RECURSO CRIMINAL Nº 139/24.7GBLSA.C1
Relator: ALEXANDRA GUINÉ
Data do Acórdão: 11-06-2026
Tribunal: JUÍZO DE COMPETÊNCIA GENÉRICA DA LOUSÃ – JUIZ 2, TRIBUNAL JUDICIAL DA COMARCA DE COIMBRA
Legislação: ARTIGOS 18º DA CRP, 348º, Nº 1, ALÍNEA B) DO CP, 162º DO CÓDIGO DA ESTRADA E 3º, Nº 1, ALÍNEA F) DA LEI ORGÂNICA DA GNR (LEI Nº 63/2007, DE 6/11).

 Sumário:

1. O artigo 162º do CE prevê que quando o veículo for apreendido «é lavrado auto de apreensão, notificando-se o titular do documento de identificação do veículo da cominação prevista no número anterior» e que «o veículo não pode manter-se apreendido por mais de 90 dias devido a negligência do titular do respetivo documento de identificação em promover a regularização da sua situação, sob pena de perda do mesmo a favor do Estado».
2. Se assim é, se o auto não for assinado no decurso da fiscalização, a notificação do auto ao proprietário, sem a qual não se inicia o prazo de 90 dias para o titular do documento de identificação promover a regularização da situação, não deixa de ser incerta, e eventualmente, morosa.
3. A ordem – de permanecer no local – que o arguido não acatou foi legítima, foi regularmente comunicada (pois que o arguido compreendeu perfeitamente o seu alcance, efetuada que foi a título presencial) e emanou de um agente com legitimidade para a proferir (militar da Guarda Nacional Republicana).

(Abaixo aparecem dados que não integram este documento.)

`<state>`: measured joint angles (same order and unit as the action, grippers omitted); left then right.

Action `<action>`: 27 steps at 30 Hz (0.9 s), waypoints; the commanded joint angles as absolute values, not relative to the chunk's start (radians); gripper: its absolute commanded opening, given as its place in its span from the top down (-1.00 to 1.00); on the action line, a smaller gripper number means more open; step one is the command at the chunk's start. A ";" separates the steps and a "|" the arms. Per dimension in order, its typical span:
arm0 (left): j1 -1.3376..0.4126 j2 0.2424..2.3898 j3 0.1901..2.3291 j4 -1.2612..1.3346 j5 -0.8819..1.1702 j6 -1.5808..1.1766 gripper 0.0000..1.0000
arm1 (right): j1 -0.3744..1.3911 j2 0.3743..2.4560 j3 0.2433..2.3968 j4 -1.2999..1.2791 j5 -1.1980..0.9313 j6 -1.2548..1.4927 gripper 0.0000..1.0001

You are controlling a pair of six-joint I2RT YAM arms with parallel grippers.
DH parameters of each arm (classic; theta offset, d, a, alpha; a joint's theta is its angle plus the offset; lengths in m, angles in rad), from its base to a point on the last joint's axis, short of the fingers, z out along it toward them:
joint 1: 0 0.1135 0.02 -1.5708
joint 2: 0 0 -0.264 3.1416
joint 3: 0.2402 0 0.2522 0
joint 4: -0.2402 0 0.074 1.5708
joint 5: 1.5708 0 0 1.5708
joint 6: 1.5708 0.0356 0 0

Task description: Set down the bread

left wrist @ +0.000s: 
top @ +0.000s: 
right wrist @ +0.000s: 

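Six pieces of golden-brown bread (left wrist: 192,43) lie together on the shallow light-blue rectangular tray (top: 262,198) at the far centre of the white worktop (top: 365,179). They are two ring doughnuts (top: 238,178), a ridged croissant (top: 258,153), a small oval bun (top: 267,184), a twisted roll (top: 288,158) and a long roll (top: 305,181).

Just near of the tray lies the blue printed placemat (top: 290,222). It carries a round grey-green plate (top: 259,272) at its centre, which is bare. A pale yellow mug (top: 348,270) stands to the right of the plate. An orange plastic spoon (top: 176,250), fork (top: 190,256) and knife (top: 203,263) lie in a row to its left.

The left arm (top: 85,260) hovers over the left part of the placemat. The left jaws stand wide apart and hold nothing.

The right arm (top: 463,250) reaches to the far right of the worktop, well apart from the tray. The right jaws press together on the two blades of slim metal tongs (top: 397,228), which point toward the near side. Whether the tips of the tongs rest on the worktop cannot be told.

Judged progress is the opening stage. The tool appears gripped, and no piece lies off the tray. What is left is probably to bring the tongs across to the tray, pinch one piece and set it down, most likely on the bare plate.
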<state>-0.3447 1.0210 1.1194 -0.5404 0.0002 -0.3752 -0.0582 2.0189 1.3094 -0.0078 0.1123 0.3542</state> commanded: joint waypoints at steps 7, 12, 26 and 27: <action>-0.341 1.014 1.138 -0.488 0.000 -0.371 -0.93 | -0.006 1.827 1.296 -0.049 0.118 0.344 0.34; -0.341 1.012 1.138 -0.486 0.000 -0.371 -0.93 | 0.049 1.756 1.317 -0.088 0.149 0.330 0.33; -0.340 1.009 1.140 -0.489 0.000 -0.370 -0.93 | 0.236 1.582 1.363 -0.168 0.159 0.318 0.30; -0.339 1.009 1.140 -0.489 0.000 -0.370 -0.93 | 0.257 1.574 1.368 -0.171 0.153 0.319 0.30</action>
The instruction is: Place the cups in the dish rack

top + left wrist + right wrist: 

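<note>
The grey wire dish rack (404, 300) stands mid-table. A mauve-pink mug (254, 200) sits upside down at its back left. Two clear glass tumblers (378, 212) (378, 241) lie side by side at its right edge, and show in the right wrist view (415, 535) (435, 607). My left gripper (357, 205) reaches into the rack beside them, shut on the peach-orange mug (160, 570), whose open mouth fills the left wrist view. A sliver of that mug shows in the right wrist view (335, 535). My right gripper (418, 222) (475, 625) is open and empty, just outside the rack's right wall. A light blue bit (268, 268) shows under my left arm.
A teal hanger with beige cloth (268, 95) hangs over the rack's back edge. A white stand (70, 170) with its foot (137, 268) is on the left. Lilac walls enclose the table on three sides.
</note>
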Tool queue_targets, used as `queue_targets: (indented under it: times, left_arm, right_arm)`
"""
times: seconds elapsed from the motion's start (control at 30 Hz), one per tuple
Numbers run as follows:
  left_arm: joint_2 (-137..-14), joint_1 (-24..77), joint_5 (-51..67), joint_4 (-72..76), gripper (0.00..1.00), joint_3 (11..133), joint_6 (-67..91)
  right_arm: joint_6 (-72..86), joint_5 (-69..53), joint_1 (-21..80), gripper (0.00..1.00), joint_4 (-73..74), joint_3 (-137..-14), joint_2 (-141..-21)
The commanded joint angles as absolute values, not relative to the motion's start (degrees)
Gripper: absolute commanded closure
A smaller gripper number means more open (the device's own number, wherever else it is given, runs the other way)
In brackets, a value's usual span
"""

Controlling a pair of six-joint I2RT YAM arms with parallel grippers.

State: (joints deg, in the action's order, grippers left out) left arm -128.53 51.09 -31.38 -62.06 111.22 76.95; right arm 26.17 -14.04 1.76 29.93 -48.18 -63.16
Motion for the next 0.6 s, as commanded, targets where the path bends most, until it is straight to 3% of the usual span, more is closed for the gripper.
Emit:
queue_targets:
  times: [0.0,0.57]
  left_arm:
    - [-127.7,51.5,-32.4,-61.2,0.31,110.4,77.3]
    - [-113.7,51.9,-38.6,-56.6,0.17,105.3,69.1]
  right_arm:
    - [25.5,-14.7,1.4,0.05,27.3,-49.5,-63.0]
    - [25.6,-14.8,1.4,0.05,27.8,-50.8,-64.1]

4. A apreensão de um veículo tem custos para o Estado e a restrição da liberdade, durante o prazo (razoável) para a elaboração do expediente a fim de permitir a célere resolução da situação, revela-se proporcional.
5. Portanto, a ordem era necessária para salvaguardar o bem público da Autoridade, não resultando desproporcionalmente limitada a liberdade de circulação nem violado o direito à saúde.
6. No contexto em que foi proferida, a ordem dada pelos militares da Guarda Nacional Republicana foi efetivamente balizada pelos princípios que regem a necessidade e proporcionalidade da intervenção penal.